Adenylate kinase activity was determined spectroscopically using chain enzyme reactions (Kim, et al., Biochemistry, 29: 1107-1111, 1990). Reaction with 75 mM triethanolamine (pH7.6), 1.2 mM AMP, 1.0 mM ATP, 1 mM MgSO, 120 mM KCl, 0.2 mM NADH, 0.3 mM phosphinolpyruvic acid, 16.5 units lactic acid dehydrogenase, 6 units pyruvic acid kinase The mixed solution was left at 25 ° C. for 10 minutes. Next, the sample was placed in the reaction mixture, and the progress of the reaction was measured using a spectrophotometer to the extent that the absorbance decreased with time at a wavelength of 340 nm.

As a result, the enzymatic activity of adenylate kinase in E. coli with the expression vector pHT-AK2A containing the AK2A gene was found to be 960 mU / mg. This was about twice as high as 550mU / mg in Escherichia coli with the plasmid pHT12I used as the standard control strain (see Figure 5). Therefore, it was confirmed that the human AK2A gene was expressed in E. coli transformed by the expression vector pHT-AK2A, which is not shown in the normal strain.

Therefore, the AK2A gene of the present invention can be useful for measuring the activity of adenylate kinase expressed in cells and for diagnosing and treating hemolytic anemia or muscle disease, and in view of the base sequence results of the present AK2A gene, By studying these characteristics in depth, they can greatly contribute to the molecular pathological studies of related diseases.
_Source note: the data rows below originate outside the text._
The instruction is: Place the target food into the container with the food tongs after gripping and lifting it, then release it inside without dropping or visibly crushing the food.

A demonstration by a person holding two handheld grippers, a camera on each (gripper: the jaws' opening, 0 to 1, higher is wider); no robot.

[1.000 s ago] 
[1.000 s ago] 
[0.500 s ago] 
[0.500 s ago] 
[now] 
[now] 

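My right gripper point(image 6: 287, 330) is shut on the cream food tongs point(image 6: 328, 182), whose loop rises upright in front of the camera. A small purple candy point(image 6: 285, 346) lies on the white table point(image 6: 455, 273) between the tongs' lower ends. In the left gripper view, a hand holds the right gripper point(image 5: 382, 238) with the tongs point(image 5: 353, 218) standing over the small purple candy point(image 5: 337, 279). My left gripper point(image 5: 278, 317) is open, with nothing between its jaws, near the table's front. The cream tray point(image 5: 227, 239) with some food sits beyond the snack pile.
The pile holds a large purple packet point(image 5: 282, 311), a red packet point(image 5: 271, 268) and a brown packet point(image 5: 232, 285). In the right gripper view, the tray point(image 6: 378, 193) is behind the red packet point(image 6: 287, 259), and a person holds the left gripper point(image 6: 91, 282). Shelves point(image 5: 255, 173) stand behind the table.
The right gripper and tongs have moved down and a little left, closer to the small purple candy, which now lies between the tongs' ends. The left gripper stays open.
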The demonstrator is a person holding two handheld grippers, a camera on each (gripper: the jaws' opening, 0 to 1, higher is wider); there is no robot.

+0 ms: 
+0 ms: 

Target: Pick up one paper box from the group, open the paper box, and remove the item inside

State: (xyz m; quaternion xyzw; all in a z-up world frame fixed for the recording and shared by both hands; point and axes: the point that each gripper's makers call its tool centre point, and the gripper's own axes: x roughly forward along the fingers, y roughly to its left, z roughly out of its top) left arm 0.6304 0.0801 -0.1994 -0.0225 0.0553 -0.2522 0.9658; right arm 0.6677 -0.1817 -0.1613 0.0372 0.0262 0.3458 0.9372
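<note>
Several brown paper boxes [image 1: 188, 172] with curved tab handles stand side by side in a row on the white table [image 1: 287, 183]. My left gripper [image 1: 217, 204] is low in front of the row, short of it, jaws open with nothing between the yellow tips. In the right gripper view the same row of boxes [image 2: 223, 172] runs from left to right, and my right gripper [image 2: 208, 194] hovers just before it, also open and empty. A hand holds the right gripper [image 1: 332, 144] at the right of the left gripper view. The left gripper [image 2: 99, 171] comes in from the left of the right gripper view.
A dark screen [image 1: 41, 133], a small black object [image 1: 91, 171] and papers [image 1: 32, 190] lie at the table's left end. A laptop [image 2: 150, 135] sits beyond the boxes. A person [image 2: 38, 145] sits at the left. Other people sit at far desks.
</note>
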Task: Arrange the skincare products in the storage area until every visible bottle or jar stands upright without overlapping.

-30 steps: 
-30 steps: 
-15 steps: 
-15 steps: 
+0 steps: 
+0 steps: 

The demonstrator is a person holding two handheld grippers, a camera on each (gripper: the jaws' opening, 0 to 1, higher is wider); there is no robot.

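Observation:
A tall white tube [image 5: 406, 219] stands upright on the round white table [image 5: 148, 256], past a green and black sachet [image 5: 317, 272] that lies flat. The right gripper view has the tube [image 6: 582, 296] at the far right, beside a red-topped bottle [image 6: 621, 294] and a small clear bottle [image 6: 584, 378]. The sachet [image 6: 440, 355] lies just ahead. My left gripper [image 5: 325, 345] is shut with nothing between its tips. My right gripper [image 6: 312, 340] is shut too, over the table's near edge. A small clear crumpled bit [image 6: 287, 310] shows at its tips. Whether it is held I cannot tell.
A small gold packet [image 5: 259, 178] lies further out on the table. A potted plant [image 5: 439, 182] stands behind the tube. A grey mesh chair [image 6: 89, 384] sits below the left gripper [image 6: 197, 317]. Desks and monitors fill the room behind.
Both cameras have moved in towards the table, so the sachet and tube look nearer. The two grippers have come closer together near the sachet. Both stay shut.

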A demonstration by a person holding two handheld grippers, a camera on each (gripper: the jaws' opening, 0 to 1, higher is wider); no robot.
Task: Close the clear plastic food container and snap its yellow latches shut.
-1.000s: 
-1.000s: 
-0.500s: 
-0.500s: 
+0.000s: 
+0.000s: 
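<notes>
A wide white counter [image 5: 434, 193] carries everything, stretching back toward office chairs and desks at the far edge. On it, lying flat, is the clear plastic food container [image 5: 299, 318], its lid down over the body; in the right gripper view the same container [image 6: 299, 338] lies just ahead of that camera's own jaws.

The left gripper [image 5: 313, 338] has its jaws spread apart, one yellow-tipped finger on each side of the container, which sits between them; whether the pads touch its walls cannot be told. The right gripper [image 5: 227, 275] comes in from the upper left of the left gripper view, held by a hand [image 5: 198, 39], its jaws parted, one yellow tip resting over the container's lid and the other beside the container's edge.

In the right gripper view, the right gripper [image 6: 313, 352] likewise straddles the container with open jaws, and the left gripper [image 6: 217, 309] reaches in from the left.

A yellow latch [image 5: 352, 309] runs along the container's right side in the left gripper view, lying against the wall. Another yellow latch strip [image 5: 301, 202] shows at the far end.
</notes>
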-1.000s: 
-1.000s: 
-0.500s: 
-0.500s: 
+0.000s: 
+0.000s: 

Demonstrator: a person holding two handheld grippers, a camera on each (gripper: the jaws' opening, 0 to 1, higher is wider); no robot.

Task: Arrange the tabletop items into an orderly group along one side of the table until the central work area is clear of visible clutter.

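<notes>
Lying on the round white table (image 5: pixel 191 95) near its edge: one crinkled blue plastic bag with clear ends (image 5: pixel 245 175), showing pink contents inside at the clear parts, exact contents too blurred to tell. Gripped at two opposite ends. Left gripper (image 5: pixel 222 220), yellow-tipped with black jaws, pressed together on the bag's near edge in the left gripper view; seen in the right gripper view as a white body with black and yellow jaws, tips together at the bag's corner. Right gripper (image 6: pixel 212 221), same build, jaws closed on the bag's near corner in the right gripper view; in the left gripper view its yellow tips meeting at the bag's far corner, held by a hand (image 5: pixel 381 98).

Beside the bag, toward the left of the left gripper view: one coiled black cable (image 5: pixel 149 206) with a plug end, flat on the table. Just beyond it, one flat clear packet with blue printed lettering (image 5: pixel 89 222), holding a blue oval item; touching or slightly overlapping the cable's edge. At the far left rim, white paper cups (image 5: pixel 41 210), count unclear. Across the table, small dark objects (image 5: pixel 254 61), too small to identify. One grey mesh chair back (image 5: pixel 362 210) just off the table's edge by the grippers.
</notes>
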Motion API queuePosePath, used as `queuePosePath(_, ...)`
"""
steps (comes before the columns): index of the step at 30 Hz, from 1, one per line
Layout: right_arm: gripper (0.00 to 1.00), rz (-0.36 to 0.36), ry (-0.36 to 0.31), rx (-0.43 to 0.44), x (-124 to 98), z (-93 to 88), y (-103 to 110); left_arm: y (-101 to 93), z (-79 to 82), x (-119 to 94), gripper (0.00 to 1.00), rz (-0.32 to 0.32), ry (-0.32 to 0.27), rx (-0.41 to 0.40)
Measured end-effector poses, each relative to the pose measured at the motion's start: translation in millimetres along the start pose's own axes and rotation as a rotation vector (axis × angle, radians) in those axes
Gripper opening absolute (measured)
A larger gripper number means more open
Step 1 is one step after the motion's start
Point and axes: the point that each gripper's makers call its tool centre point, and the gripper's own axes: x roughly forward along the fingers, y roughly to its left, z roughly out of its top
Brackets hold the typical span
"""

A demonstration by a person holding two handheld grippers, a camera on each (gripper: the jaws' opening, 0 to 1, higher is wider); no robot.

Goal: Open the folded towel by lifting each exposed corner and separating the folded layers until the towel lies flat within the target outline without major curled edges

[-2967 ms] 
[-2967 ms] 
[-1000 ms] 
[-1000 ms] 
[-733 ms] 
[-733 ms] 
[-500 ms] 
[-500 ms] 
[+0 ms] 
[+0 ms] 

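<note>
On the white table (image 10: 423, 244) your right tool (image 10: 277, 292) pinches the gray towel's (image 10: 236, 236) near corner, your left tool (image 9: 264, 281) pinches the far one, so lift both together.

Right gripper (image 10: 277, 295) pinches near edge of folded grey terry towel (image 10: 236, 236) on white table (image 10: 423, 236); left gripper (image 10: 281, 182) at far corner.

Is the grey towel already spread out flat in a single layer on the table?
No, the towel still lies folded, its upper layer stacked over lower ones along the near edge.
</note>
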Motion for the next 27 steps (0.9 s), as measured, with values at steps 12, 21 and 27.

In addition, the present AK2A gene and its expression vector can be used to obtain a large amount of the present enzyme protein present in the body, which can be applied to the treatment of specific diseases as well as the study of AK enzymes.

[SEQUENCE TABLE]

SEQ ID NO: 1

Sequence length: 20

Type of sequence: nucleic acid

Number of chains: 1 chain

Form: Straight

Type of sequence: Other nucleic acid (oligonucleotide)

[SEQUENCE TABLE]

SEQ ID NO: 2

Length of sequence: 332

Type of sequence: nucleic acid

Number of chains: 1 chain

Form: Straight

Type of sequence: cDNA

[SEQUENCE TABLE]

SEQ ID NO: 3

Sequence length: 26

Type of sequence: nucleic acid

Number of chains: 1 chain

Form: Straight

Type of sequence: Other nucleic acid (oligonucleotide)

[SEQUENCE TABLE]

SEQ ID NO: 4

Sequence length: 30

Type of sequence: nucleic acid

Number of chains: 1 chain

Form: Straight

Type of sequence: Other nucleic acid (oligonucleotide)

[SEQUENCE TABLE]

SEQ ID NO: 5

Sequence length: 931

Type of sequence: nucleic acid

Number of chains: 1 chain

Form: Straight

Type of sequence: cDNA

[SEQUENCE TABLE]

SEQ ID NO: 6

Sequence length: 239

Type of sequence: amino acid

Number of chains: 1 chain

Form: Straight

Type of sequence: protein

Claims (8)

An adenylate kinase 2A gene derived from human tissue comprising the nucleotide sequence of SEQ ID NO: 5. The adenylate kinase gene of claim 1, wherein the adenylate kinase gene is derived from a cDNA clone HAK2A comprising the entire adenylate kinase 2A gene. The transformant (accession number: KCTC 8735P) characterized by producing E. coli transforming with the cDNA clone HAK2A of claim 2. Adenylate kinase 2A from human tissue comprising the amino acid sequence of SEQ ID NO: 6. An expression vector comprising the human adenylate kinase 2A gene of claim 1. The expression vector of claim 5, wherein the expression vector is pHT-AK2A. A transformant characterized by producing E. coli transforming with the expression vector of claim 5. A method for producing an enzyme protein, comprising culturing the transformant of claim 7 to produce adenylate kinase in Escherichia coli.